Issue of Equity to Settle Deferred Fees
The Application has been made for the issue and allotment of a total of
1,252,726 new ordinary shares of £0.02 each (the "New Ordinary Shares") to
former directors who stepped down from CTL's Board on 11 August 2025:
- Maha Daoudi - 400,030 New Ordinary Shares;
- Tommy McKeith - 400,030 New Ordinary Shares, and
- Jonathan Morley-Kirk - 452,666 New Ordinary Shares.
At the time of their departure, the former directors were owed a total of
£145,775 in deferred salaries accrued between August 2024 and the date of
their resignation. Although entitled to have these fees settled in cash, the
former directors have agreed to receive the New Ordinary Shares at a price of
£0.116366 per share.

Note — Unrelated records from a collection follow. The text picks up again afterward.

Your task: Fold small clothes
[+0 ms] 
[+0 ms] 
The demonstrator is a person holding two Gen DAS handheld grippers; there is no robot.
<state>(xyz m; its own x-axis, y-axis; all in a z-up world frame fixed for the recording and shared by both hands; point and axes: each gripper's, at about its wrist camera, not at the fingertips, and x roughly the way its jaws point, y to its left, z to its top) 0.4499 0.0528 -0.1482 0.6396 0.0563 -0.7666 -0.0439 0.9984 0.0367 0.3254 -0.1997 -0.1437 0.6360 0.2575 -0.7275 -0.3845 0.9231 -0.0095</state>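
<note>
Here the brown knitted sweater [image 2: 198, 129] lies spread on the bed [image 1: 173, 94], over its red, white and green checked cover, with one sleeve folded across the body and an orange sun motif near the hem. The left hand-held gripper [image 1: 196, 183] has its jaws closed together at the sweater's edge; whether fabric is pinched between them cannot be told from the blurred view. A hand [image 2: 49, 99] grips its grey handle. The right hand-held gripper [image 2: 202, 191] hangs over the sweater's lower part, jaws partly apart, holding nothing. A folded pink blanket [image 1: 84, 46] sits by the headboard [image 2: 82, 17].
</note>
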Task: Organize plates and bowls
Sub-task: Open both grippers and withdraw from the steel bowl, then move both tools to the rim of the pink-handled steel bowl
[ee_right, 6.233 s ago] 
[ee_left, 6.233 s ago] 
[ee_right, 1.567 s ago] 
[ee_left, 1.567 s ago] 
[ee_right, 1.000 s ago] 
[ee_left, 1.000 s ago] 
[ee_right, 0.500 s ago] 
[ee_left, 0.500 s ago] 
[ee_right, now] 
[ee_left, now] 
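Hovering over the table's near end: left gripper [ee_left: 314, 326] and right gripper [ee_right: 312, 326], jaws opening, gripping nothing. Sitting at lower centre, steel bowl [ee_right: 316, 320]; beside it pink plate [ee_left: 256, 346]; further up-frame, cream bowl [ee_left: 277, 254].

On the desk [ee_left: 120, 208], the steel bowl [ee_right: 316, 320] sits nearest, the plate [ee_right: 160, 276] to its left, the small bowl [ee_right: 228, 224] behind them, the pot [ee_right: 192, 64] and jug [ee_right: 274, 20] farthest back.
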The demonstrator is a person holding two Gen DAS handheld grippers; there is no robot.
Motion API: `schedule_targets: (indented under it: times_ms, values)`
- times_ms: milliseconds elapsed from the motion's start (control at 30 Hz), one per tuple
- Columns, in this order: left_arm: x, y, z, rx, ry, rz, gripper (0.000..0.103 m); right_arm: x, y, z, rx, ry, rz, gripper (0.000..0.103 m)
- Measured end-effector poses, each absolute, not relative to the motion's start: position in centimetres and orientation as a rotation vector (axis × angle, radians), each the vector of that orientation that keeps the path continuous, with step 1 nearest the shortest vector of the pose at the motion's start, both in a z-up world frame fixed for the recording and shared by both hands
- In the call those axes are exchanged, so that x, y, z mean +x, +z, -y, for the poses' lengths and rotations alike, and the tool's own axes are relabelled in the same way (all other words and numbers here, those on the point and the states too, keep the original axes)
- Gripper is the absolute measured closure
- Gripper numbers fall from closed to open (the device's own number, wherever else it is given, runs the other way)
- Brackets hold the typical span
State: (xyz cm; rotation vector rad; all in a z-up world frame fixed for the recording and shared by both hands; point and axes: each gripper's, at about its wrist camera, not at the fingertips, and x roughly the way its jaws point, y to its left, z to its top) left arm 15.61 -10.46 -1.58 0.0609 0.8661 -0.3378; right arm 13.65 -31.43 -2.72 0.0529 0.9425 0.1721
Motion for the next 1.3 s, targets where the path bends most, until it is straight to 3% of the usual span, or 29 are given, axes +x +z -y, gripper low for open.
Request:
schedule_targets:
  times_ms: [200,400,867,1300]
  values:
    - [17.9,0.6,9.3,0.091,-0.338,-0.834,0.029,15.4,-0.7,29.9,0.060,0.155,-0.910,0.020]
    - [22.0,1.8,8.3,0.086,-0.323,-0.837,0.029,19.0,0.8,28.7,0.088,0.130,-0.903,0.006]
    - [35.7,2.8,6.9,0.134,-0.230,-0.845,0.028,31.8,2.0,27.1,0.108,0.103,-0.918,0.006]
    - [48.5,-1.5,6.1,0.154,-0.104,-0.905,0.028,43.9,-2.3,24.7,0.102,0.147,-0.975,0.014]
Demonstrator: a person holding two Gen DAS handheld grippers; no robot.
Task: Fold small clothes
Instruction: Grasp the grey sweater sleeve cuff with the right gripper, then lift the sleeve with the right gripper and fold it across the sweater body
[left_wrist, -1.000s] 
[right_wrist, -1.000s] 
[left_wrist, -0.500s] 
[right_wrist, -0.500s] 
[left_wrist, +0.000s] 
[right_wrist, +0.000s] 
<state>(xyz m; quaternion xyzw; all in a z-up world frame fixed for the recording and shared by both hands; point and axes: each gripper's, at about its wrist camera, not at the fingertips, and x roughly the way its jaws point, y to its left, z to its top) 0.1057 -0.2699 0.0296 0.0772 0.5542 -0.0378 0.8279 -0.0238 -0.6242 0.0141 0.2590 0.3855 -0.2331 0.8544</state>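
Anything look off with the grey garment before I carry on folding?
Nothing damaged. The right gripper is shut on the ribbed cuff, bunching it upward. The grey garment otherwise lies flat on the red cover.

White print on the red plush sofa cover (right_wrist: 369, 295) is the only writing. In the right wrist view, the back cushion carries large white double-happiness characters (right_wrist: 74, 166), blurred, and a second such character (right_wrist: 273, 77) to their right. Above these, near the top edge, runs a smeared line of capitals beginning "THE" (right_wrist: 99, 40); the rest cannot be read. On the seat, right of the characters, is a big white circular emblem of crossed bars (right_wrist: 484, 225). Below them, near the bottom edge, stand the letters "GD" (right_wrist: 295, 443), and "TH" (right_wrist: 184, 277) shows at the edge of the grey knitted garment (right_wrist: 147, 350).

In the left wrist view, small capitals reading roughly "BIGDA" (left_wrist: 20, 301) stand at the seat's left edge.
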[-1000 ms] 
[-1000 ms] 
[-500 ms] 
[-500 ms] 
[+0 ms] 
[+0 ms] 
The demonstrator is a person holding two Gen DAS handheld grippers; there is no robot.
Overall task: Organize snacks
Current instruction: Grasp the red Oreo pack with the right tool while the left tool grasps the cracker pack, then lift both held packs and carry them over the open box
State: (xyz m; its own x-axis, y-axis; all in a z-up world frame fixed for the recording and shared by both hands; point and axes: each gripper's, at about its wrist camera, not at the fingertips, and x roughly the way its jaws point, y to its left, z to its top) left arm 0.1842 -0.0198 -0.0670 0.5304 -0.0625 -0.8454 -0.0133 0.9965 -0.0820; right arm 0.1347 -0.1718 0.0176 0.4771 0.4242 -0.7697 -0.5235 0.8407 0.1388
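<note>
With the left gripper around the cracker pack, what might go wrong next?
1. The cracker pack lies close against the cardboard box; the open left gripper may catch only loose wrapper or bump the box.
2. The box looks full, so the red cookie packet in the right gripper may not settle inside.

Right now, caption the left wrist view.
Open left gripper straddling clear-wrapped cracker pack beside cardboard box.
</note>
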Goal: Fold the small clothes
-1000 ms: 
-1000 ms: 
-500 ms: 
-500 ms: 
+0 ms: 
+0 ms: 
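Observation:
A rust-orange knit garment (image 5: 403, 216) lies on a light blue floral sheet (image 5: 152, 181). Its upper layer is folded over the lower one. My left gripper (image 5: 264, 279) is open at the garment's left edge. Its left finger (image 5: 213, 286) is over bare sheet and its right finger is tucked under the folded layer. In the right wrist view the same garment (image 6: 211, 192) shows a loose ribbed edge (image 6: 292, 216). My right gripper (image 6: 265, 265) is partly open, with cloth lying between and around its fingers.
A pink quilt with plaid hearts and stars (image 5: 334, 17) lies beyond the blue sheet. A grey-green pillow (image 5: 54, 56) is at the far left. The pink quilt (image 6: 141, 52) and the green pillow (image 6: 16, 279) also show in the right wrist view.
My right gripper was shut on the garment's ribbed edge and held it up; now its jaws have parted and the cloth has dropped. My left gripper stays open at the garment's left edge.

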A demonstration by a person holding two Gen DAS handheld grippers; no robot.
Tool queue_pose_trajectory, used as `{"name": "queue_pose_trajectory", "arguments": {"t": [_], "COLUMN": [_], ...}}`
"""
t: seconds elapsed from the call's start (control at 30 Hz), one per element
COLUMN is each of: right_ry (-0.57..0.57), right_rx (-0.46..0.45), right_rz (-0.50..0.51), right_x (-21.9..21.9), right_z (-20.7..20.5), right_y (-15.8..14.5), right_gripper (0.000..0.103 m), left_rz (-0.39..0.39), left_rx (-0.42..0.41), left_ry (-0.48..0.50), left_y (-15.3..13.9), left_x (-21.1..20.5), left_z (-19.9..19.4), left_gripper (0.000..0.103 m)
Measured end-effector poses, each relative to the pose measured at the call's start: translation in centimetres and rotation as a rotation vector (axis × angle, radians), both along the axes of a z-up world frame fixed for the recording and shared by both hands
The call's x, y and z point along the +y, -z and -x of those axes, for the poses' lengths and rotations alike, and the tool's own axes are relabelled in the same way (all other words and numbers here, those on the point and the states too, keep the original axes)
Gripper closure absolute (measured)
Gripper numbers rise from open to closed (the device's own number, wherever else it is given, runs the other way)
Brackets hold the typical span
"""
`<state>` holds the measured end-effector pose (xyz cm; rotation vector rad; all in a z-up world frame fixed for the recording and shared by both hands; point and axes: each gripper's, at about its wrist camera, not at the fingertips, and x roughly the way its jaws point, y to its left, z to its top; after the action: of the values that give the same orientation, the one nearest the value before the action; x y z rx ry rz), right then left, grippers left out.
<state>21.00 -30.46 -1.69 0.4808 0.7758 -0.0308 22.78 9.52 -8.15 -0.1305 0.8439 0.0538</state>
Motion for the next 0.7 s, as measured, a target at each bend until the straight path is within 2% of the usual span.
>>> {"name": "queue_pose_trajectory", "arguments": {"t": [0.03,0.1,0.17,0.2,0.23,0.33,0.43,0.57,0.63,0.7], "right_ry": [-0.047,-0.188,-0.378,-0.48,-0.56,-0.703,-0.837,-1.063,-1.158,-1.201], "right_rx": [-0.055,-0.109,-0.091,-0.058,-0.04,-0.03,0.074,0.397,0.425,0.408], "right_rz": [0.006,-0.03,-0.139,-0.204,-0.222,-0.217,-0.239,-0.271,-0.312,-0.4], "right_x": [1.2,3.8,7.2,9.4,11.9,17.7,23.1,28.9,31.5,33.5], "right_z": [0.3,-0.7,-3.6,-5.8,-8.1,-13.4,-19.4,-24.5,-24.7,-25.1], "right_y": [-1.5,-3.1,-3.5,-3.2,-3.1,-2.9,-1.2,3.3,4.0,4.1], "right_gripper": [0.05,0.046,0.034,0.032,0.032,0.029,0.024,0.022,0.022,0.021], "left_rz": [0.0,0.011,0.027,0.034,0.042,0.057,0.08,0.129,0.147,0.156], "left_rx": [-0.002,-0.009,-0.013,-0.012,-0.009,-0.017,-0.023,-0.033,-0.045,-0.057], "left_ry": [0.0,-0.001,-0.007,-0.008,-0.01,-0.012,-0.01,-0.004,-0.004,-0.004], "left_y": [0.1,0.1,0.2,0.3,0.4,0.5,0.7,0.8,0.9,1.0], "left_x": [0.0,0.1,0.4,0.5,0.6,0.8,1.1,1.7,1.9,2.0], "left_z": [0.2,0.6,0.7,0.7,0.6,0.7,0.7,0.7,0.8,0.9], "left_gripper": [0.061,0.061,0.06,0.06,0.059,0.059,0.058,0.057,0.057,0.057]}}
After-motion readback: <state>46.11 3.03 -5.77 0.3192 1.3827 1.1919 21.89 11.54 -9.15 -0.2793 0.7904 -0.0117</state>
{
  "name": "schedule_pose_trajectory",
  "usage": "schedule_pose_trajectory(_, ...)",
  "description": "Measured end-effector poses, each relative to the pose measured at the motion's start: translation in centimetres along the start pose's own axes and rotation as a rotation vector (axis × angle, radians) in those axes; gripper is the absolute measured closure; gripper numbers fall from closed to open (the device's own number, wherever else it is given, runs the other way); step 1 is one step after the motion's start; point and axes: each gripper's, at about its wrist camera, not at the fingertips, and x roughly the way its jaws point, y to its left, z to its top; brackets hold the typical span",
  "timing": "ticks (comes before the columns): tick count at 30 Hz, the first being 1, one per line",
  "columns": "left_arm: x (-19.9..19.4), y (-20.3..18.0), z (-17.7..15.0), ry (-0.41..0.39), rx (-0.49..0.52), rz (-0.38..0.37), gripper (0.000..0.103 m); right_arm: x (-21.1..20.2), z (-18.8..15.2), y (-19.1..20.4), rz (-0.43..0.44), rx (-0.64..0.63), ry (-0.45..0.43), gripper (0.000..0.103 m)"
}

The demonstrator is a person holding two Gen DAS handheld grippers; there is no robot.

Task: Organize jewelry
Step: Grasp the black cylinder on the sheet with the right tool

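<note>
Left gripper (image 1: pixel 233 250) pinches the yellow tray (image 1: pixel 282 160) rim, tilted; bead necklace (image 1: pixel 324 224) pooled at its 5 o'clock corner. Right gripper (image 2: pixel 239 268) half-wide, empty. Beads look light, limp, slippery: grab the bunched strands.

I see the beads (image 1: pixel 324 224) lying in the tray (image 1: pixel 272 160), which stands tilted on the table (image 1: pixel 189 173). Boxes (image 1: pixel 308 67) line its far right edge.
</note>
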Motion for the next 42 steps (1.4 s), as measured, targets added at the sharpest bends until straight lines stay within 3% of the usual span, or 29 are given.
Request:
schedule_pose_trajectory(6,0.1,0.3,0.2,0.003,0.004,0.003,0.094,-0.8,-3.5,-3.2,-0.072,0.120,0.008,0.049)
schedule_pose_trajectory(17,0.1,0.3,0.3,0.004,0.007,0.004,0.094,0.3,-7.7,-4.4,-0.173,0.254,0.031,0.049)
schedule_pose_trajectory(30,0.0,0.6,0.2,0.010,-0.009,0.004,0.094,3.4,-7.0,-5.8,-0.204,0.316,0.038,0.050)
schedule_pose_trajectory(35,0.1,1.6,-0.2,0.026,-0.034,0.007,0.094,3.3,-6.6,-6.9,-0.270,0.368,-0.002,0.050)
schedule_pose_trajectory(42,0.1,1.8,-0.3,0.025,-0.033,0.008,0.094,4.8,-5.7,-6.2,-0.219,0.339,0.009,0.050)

The issue price was calculated by the Company based on
the average of the monthly VWAPs for the periods when the fees were deferred.
The Board notes that settling these historical liabilities in equity rather
than cash supports the Company's ongoing capital preservation objectives,
while the former directors' election to receive shares at this price point
reflects their continued alignment with the Company's future potential.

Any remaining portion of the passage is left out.